Arm Performance Reports

Introduction

Arm Performance Reports is a low-overhead tool that produces one-page text and HTML reports summarizing and characterizing both scalar and MPI application performance. The report intends to answer a range of vital questions:

  • Is this application optimized for the system it is running on?

  • Does it benefit from running at this scale?

  • Are there I/O or networking bottlenecks affecting performance?

  • Which hardware, software or configuration changes can be made to improve performance further?

The tool is based on MAP's low-overhead adaptive sampling technology that keeps data volumes collected and application overhead low.

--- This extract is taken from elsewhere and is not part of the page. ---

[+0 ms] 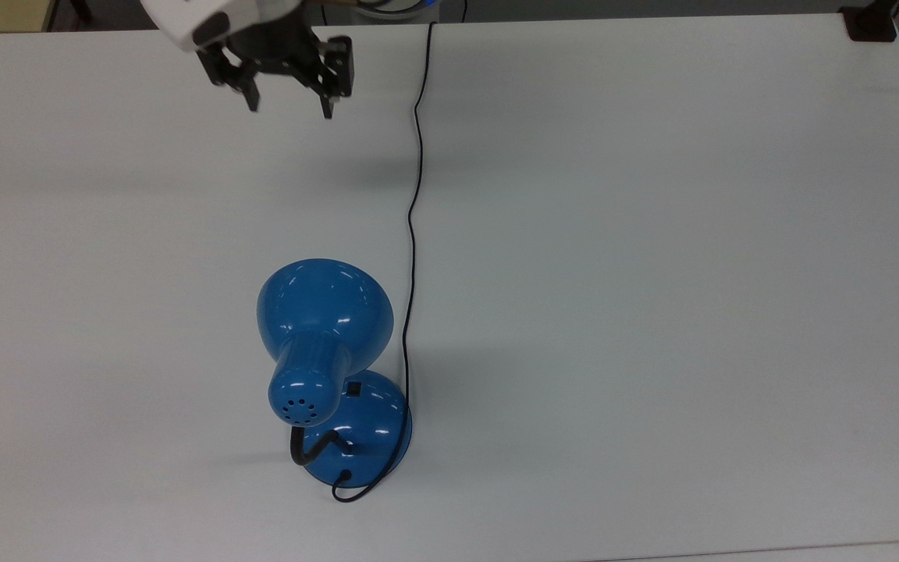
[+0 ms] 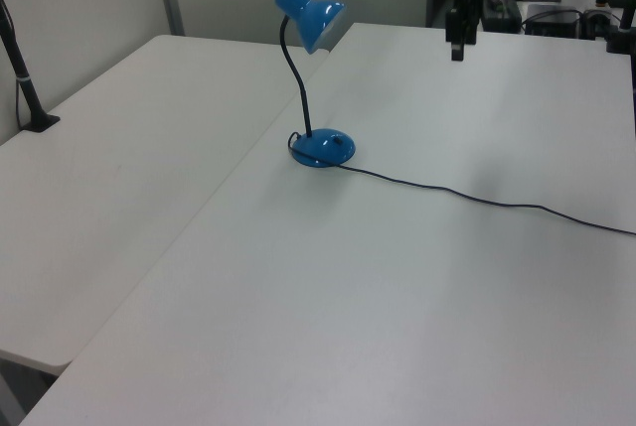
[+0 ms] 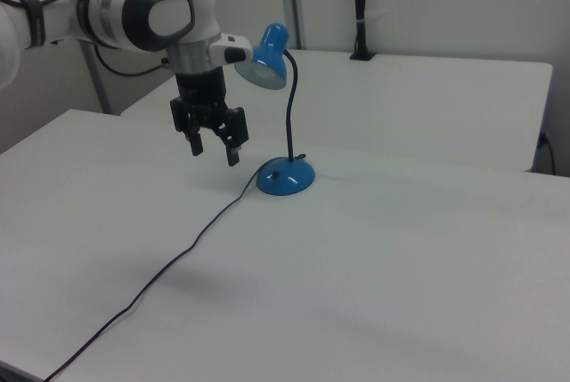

The Arm Performance Reports User Guide available from the Arm Performance Reports web page or $ALLINEA_TOOLS_DOCDIR/userguide-reports.pdf on Cori after loading an allinea-reports module is a good resource for learning more about its features.

Loading the Arm Performance Reports Module

To use Arm Performance Reports, first load the allinea-reports module to set the correct environment settings:

nersc$ module load allinea-reports

Compiling Code to Run with Arm Performance Reports

To collect performance data, Arm Performance Reports uses the same sampling libraries that MAP uses: MAP sampler (map-sampler) and MPI wrapper (map-sampler-pmpi) libraries. The same build and link rules as with MAP apply here. For info, please read the User Guide or the MAP web page.

Just as with MAP, your program must be compiled with the -g option to keep debugging symbols, together with optimization flags that you would normally use. If you use the Cray compiler on the Cray machines, we recommend the -G2 option.

Below we show build instructions using a Fortran case, but the C or C++ usage is the same.

On Cray Machines

Building an executable for MAP is more complicated on Cray machines. First, you need to explicitly build the MAP sampler and MPI wrapper libraries using make-profiler-libraries, and link your executable against them.

To build a statically-linked executable, follow this procedure. It creates a plain text file allinea-profiler.ld which contains suggested options for linking the map libraries. You only need to use -Wl,@/your/directory/allinea-profiler.ld flag with this file in your link command in order to use the options contained in the file.

nersc$ make-profiler-libraries --lib-type=static
Creating Cray static libraries in /your/directory
Created the libraries:
   libmap-sampler.a
   libmap-sampler-pmpi.a

To instrument a program, add these compiler options:
   compilation for use with MAP - not required for Performance Reports:
      -g (or '-G2' for native Cray Fortran) (and -O3 etc.)
   linking (both MAP and Performance Reports):
      -Wl,@/your/directory/allinea-profiler.ld ... EXISTING_MPI_LIBRARIES
   If your link line specifies EXISTING_MPI_LIBRARIES (e.g. -lmpi), then
   these must appear *after* the Allinea sampler and MPI wrapper libraries in
   the link line.  There's a comprehensive description of the link ordering
   requirements in the 'Preparing a Program for Profiling' section of either
   userguide-forge.pdf or userguide-reports.pdf, located in
   /global/common/sw/cray/cnl6/haswell/allinea-reports/19.1/doc/.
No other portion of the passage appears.